Resizing is a powerful solution for most, but not all, digital photographs. Some digital photographs are too small in resolution and size to be resized. These are the digital files that mainly appear in a person’s Facebook or Twitter profile.

Social media sites optimize photos to be displayed digitally and to fit on Facebook’s or Twitter’s servers. The photos are not intended to be printed out.

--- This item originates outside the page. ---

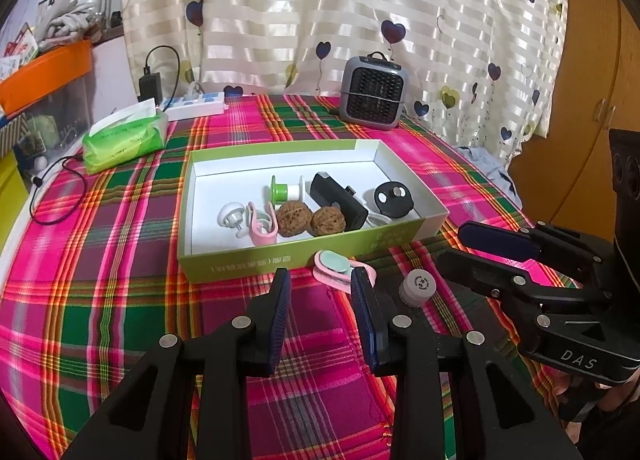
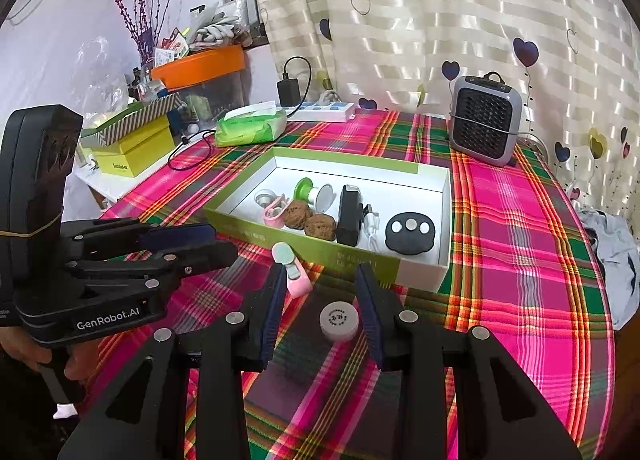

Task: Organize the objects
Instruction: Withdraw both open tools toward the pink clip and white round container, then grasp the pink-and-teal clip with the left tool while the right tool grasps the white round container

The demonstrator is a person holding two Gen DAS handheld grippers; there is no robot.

So these companies automatically downsample all photographs that are uploaded to their sites.

What can you do if a client sends you an image they downloaded off of a social media site? If you want to print it out, not much. However, you may be able to get a better digital image if you get a screen capture of it.

2. Take a screen capture of a digital photograph.

Sites like Facebook and Twitter display user-generated photographs in many ways. Sometimes images are embedded into a tweet; sometimes you can click and see the image by itself. Try to find a way to view the photo as large as possible on your computer screen. Get it as large as you can on the screen, and then take a screen capture of it by doing the following…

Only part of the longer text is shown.